▸ **INSTRUCTIONS FOR THE TASK**: This task calls for copying every line in the data below that contains the word "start".

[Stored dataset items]
□ □ □
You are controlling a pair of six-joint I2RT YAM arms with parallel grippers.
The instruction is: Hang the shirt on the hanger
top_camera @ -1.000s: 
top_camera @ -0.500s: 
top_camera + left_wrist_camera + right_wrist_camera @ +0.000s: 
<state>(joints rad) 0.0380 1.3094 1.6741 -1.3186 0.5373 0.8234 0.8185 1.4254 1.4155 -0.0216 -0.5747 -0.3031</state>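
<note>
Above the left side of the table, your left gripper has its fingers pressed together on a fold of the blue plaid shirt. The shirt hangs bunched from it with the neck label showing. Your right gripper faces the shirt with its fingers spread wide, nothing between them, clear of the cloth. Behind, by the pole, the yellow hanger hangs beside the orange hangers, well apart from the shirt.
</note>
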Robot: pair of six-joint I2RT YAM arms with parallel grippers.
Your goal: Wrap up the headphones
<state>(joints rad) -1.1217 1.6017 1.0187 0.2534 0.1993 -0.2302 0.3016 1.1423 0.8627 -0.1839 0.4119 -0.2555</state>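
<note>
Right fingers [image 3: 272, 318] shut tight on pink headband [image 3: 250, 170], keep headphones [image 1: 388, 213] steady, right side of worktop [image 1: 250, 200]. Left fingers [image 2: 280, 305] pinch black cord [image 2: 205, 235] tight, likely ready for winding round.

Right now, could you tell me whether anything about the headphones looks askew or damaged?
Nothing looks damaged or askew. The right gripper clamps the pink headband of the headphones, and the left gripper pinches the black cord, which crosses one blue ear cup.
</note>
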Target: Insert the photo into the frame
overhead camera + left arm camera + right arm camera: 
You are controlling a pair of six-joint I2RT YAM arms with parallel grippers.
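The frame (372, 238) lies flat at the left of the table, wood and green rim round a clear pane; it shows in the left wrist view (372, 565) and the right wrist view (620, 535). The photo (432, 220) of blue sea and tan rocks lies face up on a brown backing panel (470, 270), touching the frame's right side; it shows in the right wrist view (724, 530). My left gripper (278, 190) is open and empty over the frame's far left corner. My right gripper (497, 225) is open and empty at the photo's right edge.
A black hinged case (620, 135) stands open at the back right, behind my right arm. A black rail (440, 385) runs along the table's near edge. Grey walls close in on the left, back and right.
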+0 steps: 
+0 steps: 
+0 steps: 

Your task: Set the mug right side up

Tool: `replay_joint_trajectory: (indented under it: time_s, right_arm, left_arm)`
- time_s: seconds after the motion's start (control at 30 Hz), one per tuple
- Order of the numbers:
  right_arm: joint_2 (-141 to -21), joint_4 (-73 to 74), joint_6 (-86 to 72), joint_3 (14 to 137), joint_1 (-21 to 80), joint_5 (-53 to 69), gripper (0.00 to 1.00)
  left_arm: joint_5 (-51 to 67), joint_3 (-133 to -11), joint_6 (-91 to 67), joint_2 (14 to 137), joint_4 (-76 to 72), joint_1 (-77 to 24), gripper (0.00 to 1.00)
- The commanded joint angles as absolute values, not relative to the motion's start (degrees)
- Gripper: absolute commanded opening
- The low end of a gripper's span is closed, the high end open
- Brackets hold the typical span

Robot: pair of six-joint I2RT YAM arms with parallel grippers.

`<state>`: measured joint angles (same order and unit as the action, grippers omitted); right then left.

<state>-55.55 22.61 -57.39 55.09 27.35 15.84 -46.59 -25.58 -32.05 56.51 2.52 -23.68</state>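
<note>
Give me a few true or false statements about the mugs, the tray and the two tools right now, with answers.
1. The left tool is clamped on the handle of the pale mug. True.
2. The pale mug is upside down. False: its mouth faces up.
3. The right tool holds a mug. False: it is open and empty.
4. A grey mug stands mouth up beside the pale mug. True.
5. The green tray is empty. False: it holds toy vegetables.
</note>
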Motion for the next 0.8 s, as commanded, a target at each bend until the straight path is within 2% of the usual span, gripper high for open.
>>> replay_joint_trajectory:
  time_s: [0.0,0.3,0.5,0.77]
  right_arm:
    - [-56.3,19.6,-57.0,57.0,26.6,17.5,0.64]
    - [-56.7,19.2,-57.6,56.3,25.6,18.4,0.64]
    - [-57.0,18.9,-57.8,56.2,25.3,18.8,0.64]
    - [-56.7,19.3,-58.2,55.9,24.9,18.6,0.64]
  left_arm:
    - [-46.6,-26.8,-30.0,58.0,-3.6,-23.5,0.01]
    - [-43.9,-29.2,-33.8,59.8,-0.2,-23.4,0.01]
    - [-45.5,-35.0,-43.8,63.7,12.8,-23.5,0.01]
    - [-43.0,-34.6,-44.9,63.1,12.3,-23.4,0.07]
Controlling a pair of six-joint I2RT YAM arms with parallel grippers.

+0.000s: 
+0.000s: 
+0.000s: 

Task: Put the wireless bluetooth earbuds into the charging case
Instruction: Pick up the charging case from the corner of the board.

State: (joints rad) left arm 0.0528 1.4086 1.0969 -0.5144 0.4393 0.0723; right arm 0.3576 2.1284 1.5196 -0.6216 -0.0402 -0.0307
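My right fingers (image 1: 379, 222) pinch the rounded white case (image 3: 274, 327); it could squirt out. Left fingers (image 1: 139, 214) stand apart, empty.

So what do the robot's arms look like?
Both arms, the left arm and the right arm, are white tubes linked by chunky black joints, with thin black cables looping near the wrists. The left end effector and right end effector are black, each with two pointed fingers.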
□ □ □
▸ **RESULT**:
- time_s: seconds after the motion's start (control at 30 Hz), one per tuple
- The commanded joint angles as absolute values, not relative to the motion's start (degrees)

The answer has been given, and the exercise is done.